__REQUIRED WORK__: Would you retype the whole listing verbatim, keeping pictures out of it?

__GIVEN MATERIAL__:
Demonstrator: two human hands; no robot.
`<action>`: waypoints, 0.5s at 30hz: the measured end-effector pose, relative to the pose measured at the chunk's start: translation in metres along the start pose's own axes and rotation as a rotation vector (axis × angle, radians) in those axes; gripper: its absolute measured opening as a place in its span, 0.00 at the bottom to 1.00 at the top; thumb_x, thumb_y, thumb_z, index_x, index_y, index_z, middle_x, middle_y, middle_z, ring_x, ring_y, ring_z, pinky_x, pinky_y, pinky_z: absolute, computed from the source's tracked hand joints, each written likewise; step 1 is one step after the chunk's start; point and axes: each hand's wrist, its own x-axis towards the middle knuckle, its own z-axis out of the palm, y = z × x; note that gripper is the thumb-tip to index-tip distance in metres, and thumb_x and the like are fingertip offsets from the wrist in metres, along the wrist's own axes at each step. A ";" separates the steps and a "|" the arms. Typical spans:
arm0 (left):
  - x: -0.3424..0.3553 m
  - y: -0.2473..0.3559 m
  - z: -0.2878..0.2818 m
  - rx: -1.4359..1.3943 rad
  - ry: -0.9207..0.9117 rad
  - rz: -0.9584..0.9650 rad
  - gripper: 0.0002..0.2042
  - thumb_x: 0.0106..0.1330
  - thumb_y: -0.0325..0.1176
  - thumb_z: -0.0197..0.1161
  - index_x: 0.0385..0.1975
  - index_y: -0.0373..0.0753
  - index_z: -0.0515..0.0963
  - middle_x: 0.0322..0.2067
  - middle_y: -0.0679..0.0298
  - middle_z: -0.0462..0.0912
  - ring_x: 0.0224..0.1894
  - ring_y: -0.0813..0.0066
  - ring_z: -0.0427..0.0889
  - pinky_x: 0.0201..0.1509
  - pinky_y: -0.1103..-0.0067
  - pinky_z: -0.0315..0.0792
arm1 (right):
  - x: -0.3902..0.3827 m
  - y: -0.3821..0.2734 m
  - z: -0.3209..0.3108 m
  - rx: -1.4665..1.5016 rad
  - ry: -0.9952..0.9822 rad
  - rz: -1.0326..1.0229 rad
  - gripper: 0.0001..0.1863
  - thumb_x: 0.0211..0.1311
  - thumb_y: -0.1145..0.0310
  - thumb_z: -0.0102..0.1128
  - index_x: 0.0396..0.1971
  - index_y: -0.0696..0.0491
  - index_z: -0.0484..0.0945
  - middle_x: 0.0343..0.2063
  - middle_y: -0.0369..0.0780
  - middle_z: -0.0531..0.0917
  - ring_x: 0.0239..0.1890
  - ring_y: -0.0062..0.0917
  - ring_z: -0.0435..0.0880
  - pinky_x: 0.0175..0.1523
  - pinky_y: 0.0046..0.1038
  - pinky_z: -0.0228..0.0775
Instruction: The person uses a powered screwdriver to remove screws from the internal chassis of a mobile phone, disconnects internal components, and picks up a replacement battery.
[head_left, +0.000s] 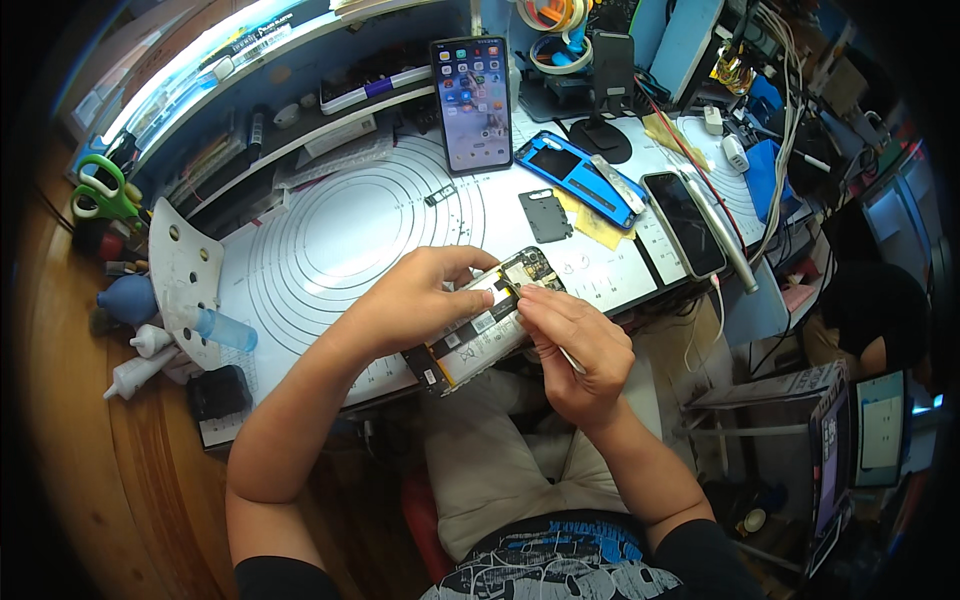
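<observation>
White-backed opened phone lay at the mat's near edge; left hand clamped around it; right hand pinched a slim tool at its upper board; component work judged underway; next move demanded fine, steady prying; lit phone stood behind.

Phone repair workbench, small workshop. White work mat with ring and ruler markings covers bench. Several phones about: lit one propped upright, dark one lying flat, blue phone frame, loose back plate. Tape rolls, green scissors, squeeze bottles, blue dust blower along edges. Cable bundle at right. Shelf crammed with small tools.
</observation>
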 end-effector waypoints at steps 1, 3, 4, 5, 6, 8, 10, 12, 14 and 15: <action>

__WRITTEN ANSWER__:
Demonstrator: two human hands; no robot.
`<action>`: waypoints, 0.5s at 30hz: the measured end-effector pose, relative to the pose measured at the chunk's start: translation in metres along the start pose's own axes and rotation as a rotation vector (axis × angle, radians) in those axes; gripper: its absolute measured opening as a place in its span, 0.00 at the bottom to 1.00 at the top; thumb_x, thumb_y, thumb_z, index_x, index_y, index_z, middle_x, middle_y, middle_z, ring_x, ring_y, ring_z, pinky_x, pinky_y, pinky_z: absolute, computed from the source's tracked hand joints, each written likewise; step 1 is one step after the chunk's start; point and axes: each hand's wrist, its own x-axis towards the middle knuckle, its own z-axis out of the palm, y = z × x; note that gripper is the thumb-tip to index-tip distance in metres, and thumb_x and the like are fingertip offsets from the wrist in metres, along the wrist's own axes at each step. A ";" separates the steps and a "|" the arms. Typical spans:
arm0 (left):
  - x: -0.3424..0.3553 m
  - y: -0.2473..0.3559 m
  - z: -0.2878..0.2818 m
  - rx: -1.4359..1.3943 rad
  - ry: -0.9207..0.9117 rad
  - rz: -0.9584..0.9650 rad
  - gripper: 0.0002..0.2042
  - thumb_x: 0.0106..0.1330
  - thumb_y: -0.0325..0.1176
  - thumb_z: -0.0197..0.1161
  - index_x: 0.0385..0.1975
  - index_y: -0.0373..0.0753
  - index_z: -0.0515..0.0963
  - middle_x: 0.0322..0.2067
  - middle_y: -0.0679..0.0298
  - middle_z: -0.0462..0.0912
  - ring_x: 0.0224..0.1894
  - ring_y: -0.0813..0.0066
  - ring_z: -0.0427..0.0889
  - pinky_x: 0.0201..0.1509
  - pinky_y: -0.1103..-0.0067
  - pinky_z: -0.0315..0.0792
arm1 (right):
  - x: -0.3902..0.3827 m
  - y: -0.3821..0.2734 m
  - z: -0.3209..0.3108 m
  - rx: -1.4665..1.5016 rad
  - ry: -0.9952..0.9822 rad
  - rz: -1.0326..1.0229 rad
  - gripper: 0.0001..0.1863
  - thumb_x: 0.0211..0.1311
  - thumb_y: -0.1145..0.0310
  - thumb_z: -0.0102..0.1128
  - index_x: 0.0396..0.1971
  - index_y: -0.0696..0.0491
  - index_z: -0.0484..0.0945
  - middle_x: 0.0343..0.2063
  - middle_y: -0.0369..0.0780
  - middle_z: -0.0531..0.0917
  - ring_x: 0.0239..0.1890
  - ring_y: -0.0062..0.0917
  - ring_z: -0.0435..0.0880
  - pinky_x: 0.0175..0.1523
  - pinky_y: 0.0046..0.1038
  - pinky_z: -0.0228..0.0775
Instruction: The person uses a powered screwdriver to remove screws from the internal chassis of a mobile phone, disconnects internal components, and picks up a replacement battery.
[head_left, +0.000s] 
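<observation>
White-backed opened phone lay at the mat's near edge; left hand clamped around it; right hand pinched a slim tool at its upper board; component work judged underway; next move demanded fine, steady prying; lit phone stood behind.

Phone repair workbench, small workshop. White work mat with ring and ruler markings covers bench. Several phones about: lit one propped upright, dark one lying flat, blue phone frame, loose back plate. Tape rolls, green scissors, squeeze bottles, blue dust blower along edges. Cable bundle at right. Shelf crammed with small tools.
</observation>
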 end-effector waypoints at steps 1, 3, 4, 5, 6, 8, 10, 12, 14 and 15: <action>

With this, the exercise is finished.